Lettres de la Vendée/II/31
LETTRE XXXI.
Voilà des nouvelles, et point de tes
nouvelles. Tu n’es point venue à Rennes ;
tu es restée à Nantes, près de
ta mère malade. Mon frère ne t’a point
vu ; je n’ai point de lettre de toi. Tout
l’échafaudage de mon bonheur est
renversé : toutes mes mesures sont rompues.
Tu me manques, tout me manque ;
et me voilà réduite à moi-même.
Navire, battu de l’orage, sans gouvernail,
et sans pilote ; ce contre-temps
est au-dessus de mon courage ; et cependant
il faut le retrouver : il faut
faire sans toi, tout ce que j’aurois laissé aux soins de ton amitié ; il m’étoit
si doux de me reposer sur elle ; je
me disois : où ma Clémence sera, je
n’ai plus qu’à me laisser conduire ; et
je m’abandonnois à toi, comme César
à sa fortune. C’est donc à moi à t’apprendre
ce qui m’intéresse, tandis que
je comptois l’apprendre de toi ; ce nœud
si difficile que je prévoyois et que j’espérois
laisser dénouer à tes mains amies,
il faudra que mes mains tremblantes
fassent tous les efforts, et peut-être ne
réussissent pas : prête à prendre le port,
j’y échouerai, faute de tes soins pour
m’y conduire ; cependant tu blâmerois
plus encore mon découragement que
mes regrets ; et si je n’ai pas mérité du
ciel qu’il m’accorde ton secours, je
dois au moins mériter de lui, qu’il me
donne ce qui peut y suppléer. La
lettre de mon frère, m’envoie peu de détail. Ils augurent bien cependant de
leur mission : le lendemain, devoit
être le jour de leur première entrevue.
Il paroît que l’on désire la paix de part
et d’autre.

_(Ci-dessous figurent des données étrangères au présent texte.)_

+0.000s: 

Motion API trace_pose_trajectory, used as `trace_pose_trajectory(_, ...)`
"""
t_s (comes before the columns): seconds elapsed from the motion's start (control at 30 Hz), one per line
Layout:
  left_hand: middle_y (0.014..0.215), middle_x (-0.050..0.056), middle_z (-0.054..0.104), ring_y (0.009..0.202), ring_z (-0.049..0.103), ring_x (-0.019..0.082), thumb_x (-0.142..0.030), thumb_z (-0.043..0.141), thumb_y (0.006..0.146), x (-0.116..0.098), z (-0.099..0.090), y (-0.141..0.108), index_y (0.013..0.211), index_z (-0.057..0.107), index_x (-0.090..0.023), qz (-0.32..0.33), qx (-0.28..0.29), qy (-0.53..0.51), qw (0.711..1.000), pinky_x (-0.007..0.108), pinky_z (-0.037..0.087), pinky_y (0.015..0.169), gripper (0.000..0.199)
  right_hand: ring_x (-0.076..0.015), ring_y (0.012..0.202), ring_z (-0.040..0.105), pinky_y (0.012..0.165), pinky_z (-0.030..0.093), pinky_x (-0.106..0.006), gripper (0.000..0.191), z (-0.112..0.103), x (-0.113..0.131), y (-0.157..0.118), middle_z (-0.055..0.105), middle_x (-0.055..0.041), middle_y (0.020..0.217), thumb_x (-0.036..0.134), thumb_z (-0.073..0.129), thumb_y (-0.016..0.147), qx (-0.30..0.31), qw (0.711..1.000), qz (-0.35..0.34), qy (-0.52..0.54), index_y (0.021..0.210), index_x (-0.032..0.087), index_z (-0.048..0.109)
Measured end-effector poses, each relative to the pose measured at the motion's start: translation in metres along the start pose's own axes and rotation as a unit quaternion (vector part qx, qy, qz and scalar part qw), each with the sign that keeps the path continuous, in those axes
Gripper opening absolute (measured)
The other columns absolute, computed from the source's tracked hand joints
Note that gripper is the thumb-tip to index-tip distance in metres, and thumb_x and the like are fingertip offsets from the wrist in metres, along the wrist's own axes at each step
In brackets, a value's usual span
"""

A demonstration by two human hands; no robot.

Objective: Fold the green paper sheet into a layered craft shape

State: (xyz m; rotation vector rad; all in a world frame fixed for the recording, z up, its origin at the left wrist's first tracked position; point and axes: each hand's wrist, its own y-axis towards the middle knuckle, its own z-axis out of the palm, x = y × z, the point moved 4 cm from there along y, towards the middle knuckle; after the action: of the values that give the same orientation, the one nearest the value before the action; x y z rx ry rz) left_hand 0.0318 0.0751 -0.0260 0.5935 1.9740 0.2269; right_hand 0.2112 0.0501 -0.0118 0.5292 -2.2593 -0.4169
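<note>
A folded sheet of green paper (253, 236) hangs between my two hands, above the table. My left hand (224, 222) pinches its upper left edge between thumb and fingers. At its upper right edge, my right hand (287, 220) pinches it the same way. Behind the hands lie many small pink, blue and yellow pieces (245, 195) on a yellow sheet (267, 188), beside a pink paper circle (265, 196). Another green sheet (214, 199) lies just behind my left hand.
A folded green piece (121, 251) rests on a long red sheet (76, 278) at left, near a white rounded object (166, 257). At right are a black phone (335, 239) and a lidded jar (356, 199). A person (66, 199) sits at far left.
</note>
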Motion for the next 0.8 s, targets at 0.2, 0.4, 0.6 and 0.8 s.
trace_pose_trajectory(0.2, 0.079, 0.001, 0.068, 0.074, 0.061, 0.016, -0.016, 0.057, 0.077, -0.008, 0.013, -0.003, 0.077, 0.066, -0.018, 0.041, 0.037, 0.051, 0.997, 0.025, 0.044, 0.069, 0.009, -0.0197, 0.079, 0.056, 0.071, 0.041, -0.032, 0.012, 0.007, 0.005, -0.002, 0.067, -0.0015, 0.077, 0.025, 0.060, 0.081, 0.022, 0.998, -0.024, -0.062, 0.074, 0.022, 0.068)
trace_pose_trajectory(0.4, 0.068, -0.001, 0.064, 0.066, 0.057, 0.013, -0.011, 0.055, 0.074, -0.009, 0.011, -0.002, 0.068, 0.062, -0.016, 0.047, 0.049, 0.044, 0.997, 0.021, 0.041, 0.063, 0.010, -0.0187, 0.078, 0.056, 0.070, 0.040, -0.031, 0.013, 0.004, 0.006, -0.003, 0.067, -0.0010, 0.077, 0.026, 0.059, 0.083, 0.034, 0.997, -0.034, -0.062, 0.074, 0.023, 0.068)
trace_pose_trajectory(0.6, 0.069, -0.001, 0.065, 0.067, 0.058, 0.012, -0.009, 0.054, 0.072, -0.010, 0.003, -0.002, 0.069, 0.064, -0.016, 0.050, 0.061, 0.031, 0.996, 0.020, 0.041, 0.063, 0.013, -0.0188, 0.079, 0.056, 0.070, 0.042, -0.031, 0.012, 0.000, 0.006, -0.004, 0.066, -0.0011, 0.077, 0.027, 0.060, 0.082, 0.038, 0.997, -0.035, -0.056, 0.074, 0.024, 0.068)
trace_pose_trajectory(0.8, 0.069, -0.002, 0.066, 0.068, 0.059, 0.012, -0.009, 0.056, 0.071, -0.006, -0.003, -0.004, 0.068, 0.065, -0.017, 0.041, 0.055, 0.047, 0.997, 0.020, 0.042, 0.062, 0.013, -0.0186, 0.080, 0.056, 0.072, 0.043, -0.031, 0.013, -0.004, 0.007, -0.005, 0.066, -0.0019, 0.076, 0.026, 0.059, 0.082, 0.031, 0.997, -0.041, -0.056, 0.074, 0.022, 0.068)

Mon frère ne parle point de
mes parens ; n’osant rien confier à une
lettre, il me dit seulement qu’il a pris
les mesures, pour qu’ils soient instruits
dès que la paix seroit signée, afin
qu’ils puissent se rendre en sûreté
chez eux : il remet à son retour, tout
ce qui les intéresse. Ma dépêche te
sera portée par le retour de l’exprès,
envoyé de Nantes ; ainsi, je suis aux
ordres des affaires publiques, et n’ai
le temps de te parler de toi, ni de moi.
Maurice est un peu malade depuis
hier ; on lui a tiré du sang ce matin.
Il ne paroît pas inquiet et le chirurgien
m’a rassurée ; je ne suis pas cependant
tranquille, sur-tout au moment d’un départ. Il m’a parlé, ce
matin, long-temps, de ma famille ;
il s’est beaucoup informé du caractère
de mes parens, sur-tout de ma mère.
Je vois qu’il les craint ; les dames, me
disoit-il, se font plus difficilement
aux idées nouvelles ; pour un homme,
un soldat est un homme ; pour une
femme, c’est toujours un soldat. Je
vois avec chagrin, que je ne puis dissiper
ses craintes ; et même il me les
communique. Cependant, le moment
approche ; quelques soient les circonstances,
mon amie, je tâcherai de concilier
ce que je leur devrai, et ce que
je me dois. Souffres que j’ajoute, ce
que je te dois ; j’aime à t’avoir pour
témoin, et pour juge ; ta présence ne
me permettra, j’espère, ni foiblesses,
ni ce qui seroit lâcheté. Adieu, amie.